• **REQUIREMENT**
Below this line is the material. Write out only its lines from the one containing "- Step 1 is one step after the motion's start" through the one containing "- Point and", both kept, exactly.

• **INPUT DATA**

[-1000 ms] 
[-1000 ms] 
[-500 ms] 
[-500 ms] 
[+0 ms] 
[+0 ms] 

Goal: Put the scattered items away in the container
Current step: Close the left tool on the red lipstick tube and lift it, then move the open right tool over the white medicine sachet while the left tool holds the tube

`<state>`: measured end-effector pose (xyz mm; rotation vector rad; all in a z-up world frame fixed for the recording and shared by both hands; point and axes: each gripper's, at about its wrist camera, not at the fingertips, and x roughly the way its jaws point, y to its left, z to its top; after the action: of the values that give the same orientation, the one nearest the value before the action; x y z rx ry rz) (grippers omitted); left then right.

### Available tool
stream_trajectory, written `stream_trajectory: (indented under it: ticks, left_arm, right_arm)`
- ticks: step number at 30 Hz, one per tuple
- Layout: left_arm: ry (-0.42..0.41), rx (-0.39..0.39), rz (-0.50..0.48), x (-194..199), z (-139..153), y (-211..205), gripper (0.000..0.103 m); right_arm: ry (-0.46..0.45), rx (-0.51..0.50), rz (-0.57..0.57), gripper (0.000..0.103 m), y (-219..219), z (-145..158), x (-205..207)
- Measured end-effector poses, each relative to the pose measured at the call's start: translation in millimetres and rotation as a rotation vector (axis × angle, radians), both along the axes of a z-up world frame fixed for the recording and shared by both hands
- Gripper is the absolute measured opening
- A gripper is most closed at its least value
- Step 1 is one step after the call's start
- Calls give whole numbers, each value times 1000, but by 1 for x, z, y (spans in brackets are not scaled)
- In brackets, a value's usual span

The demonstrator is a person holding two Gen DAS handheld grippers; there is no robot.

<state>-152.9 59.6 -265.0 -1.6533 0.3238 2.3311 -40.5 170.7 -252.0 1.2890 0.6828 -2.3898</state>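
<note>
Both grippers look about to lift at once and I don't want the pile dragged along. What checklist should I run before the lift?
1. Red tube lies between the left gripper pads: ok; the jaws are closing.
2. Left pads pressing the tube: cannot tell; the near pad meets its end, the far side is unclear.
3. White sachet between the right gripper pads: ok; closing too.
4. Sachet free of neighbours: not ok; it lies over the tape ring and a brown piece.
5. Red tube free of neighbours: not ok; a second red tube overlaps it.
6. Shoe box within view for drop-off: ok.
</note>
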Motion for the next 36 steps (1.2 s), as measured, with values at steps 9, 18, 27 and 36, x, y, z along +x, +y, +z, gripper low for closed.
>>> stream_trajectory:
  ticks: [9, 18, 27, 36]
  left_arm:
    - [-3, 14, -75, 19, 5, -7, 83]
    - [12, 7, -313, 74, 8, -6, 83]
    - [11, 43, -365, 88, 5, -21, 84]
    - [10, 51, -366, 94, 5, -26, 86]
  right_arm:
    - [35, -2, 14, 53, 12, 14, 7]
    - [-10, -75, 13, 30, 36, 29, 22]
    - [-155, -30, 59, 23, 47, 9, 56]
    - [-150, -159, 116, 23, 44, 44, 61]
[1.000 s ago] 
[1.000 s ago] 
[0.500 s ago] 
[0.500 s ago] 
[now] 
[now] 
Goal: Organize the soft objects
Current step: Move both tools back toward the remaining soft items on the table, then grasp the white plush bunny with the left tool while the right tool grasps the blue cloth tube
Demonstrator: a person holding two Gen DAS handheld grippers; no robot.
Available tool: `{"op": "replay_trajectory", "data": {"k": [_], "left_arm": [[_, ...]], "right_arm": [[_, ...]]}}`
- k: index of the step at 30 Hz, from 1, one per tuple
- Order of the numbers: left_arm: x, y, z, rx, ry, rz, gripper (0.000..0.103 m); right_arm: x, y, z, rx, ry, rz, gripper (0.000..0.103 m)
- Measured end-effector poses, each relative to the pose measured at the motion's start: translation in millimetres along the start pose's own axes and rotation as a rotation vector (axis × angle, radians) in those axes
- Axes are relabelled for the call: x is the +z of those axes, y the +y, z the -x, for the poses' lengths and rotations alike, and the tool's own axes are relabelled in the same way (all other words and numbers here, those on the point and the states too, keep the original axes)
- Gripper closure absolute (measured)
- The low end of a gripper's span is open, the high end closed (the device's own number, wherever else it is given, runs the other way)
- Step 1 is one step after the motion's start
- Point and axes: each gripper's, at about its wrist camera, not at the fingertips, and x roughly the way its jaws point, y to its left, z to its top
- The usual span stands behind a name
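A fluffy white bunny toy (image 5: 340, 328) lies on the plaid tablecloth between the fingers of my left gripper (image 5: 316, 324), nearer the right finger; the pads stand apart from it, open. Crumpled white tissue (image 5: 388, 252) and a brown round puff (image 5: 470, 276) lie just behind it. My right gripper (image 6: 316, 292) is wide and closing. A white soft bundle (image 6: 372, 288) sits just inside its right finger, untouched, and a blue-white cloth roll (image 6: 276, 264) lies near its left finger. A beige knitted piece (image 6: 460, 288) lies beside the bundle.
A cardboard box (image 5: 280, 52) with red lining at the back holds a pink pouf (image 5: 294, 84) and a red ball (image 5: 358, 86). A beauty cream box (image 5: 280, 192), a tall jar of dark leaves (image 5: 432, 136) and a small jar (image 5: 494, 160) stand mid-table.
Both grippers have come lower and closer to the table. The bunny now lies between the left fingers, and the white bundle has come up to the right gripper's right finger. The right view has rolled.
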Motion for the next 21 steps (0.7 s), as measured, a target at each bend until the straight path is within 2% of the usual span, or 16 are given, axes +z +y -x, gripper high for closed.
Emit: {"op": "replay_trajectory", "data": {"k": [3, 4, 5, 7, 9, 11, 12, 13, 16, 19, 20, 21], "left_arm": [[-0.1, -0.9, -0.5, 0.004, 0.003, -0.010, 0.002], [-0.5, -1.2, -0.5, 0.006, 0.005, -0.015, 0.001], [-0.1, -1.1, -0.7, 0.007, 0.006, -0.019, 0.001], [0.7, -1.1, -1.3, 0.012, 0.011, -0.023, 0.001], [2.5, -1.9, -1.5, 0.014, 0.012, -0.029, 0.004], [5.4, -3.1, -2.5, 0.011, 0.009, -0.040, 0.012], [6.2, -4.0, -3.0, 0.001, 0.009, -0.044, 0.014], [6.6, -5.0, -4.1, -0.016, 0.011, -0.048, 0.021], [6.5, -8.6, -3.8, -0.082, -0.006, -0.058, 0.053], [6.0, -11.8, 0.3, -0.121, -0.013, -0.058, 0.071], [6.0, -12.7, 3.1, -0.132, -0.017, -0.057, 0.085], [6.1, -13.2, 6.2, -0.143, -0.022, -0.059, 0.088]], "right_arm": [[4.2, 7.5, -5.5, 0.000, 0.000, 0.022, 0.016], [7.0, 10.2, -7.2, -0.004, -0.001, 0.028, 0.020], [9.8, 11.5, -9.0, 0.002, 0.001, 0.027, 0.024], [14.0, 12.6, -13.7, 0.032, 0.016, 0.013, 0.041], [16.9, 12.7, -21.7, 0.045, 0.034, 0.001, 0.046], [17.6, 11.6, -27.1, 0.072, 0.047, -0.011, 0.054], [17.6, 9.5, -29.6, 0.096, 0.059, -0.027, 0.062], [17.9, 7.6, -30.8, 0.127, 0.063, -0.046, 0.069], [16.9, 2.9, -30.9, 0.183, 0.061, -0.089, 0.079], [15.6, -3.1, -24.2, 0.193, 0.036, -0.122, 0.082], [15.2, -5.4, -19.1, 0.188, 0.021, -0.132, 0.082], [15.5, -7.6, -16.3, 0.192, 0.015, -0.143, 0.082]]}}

• **RESPONSE BELOW**
- Step 1 is one step after the motion's start
- Point and axes: each gripper's, at about its wrist camera, not at the fingertips, and x roughly the way its jaws point, y to its left, z to its top

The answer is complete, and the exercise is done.